If $n$ divides $m$, prove that $\mathbb{Q}(\zeta_{n}) \subset \mathbb{Q}(\zeta_{m})$

Question

If $n$ divides $m$, prove that $\mathbb{Q}(\zeta_{n}) \subset \mathbb{Q}(\zeta_{m})$.

If $n$ divides $m$, so $m = nk$ and $\varphi(m) = \varphi(n)\varphi(k)(k,n)/\varphi((k,n))$, then $\varphi(n)$ divide $\varphi(m)$ and thus, $[\mathbb{Q}(\zeta_{n}):\mathbb{Q}]$ divides $[\mathbb{Q}(\zeta_{m}):\mathbb{Q}]$. But, this doesn't ensure that $\mathbb{Q}(\zeta_{n}) \subset \mathbb{Q}(\zeta_{m})$. How do I do this?

Answer 1

I don't think you even need to talk about field extensions answer this.

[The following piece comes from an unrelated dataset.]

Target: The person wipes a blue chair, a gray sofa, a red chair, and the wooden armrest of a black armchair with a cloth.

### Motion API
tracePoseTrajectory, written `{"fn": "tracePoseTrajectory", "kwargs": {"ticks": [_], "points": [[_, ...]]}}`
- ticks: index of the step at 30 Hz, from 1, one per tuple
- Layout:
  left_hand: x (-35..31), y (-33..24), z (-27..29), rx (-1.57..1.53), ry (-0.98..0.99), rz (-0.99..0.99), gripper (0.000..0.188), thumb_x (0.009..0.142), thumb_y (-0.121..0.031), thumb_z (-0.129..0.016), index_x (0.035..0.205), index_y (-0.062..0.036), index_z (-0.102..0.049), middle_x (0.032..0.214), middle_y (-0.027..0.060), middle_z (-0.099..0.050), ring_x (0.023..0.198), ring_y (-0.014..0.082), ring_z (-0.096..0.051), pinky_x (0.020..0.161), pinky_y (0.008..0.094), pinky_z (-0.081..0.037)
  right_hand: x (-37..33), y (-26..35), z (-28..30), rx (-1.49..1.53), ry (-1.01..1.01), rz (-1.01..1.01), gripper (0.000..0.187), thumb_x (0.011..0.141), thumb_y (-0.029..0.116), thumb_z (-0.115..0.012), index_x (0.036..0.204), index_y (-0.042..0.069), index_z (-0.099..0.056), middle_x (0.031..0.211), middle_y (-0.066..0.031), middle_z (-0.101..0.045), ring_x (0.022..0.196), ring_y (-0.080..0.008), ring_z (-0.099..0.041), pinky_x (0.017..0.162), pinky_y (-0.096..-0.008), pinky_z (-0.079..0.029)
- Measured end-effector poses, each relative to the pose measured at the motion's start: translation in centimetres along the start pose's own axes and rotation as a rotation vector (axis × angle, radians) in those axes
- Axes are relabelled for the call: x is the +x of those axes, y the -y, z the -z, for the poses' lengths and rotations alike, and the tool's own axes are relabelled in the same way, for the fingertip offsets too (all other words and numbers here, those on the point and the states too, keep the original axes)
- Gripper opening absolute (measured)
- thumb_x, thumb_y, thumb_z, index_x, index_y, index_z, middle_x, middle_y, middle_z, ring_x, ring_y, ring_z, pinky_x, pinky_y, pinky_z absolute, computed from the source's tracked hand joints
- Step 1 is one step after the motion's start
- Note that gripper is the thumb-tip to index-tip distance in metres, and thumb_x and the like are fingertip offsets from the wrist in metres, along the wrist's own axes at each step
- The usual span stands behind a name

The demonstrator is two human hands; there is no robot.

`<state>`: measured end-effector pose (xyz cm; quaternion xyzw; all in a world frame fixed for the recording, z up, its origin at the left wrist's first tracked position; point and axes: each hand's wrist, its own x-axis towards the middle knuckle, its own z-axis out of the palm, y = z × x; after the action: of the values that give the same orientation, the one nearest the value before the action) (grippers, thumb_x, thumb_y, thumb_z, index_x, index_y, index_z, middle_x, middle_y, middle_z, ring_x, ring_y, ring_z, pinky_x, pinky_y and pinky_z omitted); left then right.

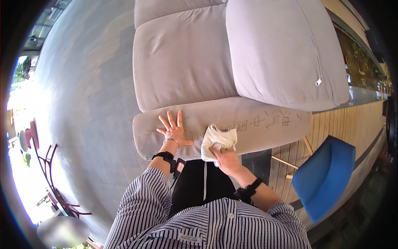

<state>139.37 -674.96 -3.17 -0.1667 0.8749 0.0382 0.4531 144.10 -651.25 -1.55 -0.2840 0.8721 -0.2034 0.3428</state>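
Observation:
In front of me runs a long padded sofa armrest (248, 110) in grey-beige fabric, with dark handwritten marks (257, 121) along its top. My left hand (174, 131) lies flat on the armrest's left part, fingers spread, covering some of the fabric beside the marks. Bunched under the fingers of my right hand (227, 159) is a white cloth (219, 139), resting on the near edge of the armrest. The cloth hides part of the row of marks. Both wrists wear black bands, and a thin bracelet circles the left one.
Beyond the armrest lie a seat cushion (184, 62) and a large back cushion (286, 50) with a zip. A blue chair (325, 178) with wooden legs stands at right on slatted decking (331, 124). Dark red chairs (49, 174) stand far left on grey tiles (91, 103).

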Motion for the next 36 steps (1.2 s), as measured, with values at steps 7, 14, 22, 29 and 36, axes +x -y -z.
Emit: {"fn": "tracePoseTrajectory", "kwargs": {"ticks": [7, 14, 22, 29, 36], "points": [[-0.6, 2.0, 0.1, -0.023, -0.018, 0.004, 0.140, 0.047, -0.051, -0.082, 0.144, -0.0164, 0.012, 0.145, 0.0268, 0.018, 0.127, 0.0572, 0.019, 0.092, 0.0760, -0.016, 1.1, -2.0, 8.7, 0.730, -0.072, -0.326, 0.030, 0.085, 0.012, -0.052, 0.114, 0.005, -0.056, 0.084, -0.0125, -0.064, 0.074, -0.0215, -0.062, 0.068, -0.0333, -0.049], [-0.4, 1.5, 0.0, -0.065, -0.049, -0.067, 0.139, 0.048, -0.052, -0.082, 0.144, -0.0173, 0.012, 0.146, 0.0256, 0.016, 0.128, 0.0572, 0.016, 0.091, 0.0774, -0.014, 3.7, -3.7, 5.9, 0.089, -0.237, -0.330, 0.050, 0.076, 0.007, -0.054, 0.126, 0.010, -0.048, 0.085, -0.0193, -0.063, 0.077, -0.0355, -0.062, 0.067, -0.0416, -0.050], [-0.8, 2.7, -0.3, -0.188, -0.135, -0.149, 0.131, 0.051, -0.050, -0.081, 0.146, -0.0192, 0.003, 0.149, 0.0231, 0.007, 0.130, 0.0557, 0.011, 0.090, 0.0780, -0.014, 0.2, 4.1, -0.6, 0.457, 0.016, -0.008, 0.035, 0.082, 0.020, -0.055, 0.114, 0.007, -0.057, 0.088, -0.0210, -0.063, 0.083, -0.0325, -0.063, 0.075, -0.0396, -0.049], [-1.2, 9.1, -5.2, -0.219, -0.479, -0.452, 0.093, 0.064, -0.036, -0.075, 0.141, -0.0144, -0.027, 0.148, 0.0144, -0.015, 0.135, 0.0436, -0.006, 0.095, 0.0689, -0.024, 7.6, 5.9, 2.6, 0.305, -0.848, -0.346, 0.037, 0.083, 0.003, -0.051, 0.120, 0.004, -0.054, 0.099, -0.0155, -0.063, 0.093, -0.0246, -0.061, 0.083, -0.0345, -0.046], [-7.8, 24.0, -10.3, -0.245, -0.307, -0.656, 0.075, 0.069, -0.028, -0.073, 0.133, -0.0083, -0.040, 0.144, 0.0088, -0.025, 0.136, 0.0316, -0.017, 0.103, 0.0577, -0.024, 13.4, 10.8, -6.7, -0.391, -0.472, -0.477, 0.070, 0.078, 0.007, -0.060, 0.140, 0.019, -0.029, 0.130, -0.0271, -0.043, 0.125, -0.0459, -0.032, 0.105, -0.0462, -0.029]]}}
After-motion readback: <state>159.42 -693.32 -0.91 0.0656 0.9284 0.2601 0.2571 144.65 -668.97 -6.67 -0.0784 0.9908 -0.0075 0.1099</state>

If $\omega$ is a primitive $n$^th root of unity and $n$ divides $m$, then it'll be an $m$^th root of unity too since $$\omega^m = \omega^{nk} =(\omega^n)^k = 1^k = 1$$ so $\omega$ must live in the $m$th cyclotomic field, which contains all the $m$^th roots of unity.